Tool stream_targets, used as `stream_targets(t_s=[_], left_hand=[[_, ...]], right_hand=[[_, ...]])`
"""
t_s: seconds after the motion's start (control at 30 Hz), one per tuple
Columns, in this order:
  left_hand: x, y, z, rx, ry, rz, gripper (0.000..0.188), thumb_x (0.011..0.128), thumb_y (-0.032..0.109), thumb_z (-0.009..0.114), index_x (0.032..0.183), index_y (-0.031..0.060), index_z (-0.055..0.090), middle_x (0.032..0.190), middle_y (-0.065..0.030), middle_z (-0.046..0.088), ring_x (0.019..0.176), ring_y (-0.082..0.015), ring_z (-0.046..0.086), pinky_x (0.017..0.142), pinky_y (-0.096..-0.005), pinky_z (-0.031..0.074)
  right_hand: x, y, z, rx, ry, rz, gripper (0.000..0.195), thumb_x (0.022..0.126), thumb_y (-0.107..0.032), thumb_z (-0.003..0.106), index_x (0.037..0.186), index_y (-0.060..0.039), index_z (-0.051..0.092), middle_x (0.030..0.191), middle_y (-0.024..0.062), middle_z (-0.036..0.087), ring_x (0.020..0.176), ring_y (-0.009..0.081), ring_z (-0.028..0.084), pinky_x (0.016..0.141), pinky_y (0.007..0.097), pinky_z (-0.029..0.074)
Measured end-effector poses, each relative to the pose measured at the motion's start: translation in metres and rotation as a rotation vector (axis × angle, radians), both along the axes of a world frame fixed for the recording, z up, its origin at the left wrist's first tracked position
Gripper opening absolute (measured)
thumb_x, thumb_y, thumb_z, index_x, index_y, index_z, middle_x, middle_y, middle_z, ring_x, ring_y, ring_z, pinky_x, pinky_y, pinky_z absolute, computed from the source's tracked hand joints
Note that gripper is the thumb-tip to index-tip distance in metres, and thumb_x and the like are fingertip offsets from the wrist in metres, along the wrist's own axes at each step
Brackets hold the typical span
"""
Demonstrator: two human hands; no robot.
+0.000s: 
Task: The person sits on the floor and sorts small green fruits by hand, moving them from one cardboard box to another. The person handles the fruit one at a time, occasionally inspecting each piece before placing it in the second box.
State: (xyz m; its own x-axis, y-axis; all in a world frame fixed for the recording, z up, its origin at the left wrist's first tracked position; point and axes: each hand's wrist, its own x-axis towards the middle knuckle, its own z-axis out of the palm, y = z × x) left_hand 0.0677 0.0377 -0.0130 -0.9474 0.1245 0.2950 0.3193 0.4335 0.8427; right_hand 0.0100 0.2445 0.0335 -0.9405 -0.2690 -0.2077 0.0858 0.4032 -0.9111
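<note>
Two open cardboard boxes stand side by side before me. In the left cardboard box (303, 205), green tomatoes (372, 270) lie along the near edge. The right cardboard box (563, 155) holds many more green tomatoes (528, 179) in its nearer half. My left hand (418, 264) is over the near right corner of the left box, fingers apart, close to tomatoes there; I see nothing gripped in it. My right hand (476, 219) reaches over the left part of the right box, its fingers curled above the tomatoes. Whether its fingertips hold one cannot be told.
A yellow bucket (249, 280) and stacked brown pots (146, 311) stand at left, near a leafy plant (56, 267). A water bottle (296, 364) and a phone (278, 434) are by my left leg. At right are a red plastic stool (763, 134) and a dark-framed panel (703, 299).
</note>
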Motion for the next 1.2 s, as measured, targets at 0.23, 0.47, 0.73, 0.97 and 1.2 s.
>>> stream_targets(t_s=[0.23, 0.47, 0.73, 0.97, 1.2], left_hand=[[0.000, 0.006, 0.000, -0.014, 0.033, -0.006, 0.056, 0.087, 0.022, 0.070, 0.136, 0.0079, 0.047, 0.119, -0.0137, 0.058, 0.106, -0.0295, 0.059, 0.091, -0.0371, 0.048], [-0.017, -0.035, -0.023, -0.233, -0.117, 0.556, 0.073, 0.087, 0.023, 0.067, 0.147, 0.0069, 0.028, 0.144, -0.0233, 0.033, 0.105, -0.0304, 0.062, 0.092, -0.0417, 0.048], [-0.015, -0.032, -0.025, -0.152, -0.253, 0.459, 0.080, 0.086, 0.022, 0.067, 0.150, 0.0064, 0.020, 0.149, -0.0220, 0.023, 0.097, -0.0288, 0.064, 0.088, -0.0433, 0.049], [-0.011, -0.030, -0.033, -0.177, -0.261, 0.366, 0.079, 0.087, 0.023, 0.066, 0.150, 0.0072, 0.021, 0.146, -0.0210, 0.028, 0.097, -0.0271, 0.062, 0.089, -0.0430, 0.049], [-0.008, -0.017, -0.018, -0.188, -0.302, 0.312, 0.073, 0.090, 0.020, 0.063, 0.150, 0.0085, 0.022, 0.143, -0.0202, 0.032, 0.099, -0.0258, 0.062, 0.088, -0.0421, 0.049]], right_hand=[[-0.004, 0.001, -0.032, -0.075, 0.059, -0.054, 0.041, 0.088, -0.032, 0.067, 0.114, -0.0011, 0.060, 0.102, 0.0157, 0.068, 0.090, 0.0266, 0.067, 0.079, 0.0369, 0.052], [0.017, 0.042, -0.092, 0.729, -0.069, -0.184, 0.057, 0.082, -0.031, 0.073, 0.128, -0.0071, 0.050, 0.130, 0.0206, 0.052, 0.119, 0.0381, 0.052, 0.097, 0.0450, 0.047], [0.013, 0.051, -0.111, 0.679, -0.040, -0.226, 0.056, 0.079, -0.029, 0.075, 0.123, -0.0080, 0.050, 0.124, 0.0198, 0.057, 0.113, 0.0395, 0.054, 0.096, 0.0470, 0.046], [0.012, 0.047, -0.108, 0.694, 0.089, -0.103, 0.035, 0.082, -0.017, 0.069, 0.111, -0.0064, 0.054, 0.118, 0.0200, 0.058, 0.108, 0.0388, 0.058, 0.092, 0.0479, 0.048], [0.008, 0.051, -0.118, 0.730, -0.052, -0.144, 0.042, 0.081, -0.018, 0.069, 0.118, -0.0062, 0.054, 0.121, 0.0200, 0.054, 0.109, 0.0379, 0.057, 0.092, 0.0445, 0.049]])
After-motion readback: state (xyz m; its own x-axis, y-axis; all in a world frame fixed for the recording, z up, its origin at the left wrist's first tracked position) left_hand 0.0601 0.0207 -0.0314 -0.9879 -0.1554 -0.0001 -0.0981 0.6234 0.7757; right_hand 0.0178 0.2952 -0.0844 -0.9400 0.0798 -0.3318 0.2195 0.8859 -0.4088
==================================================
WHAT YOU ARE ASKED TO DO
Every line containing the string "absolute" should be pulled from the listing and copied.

WORKED SOLUTION
Gripper opening absolute (measured)
thumb_x, thumb_y, thumb_z, index_x, index_y, index_z, middle_x, middle_y, middle_z, ring_x, ring_y, ring_z, pinky_x, pinky_y, pinky_z absolute, computed from the source's tracked hand joints

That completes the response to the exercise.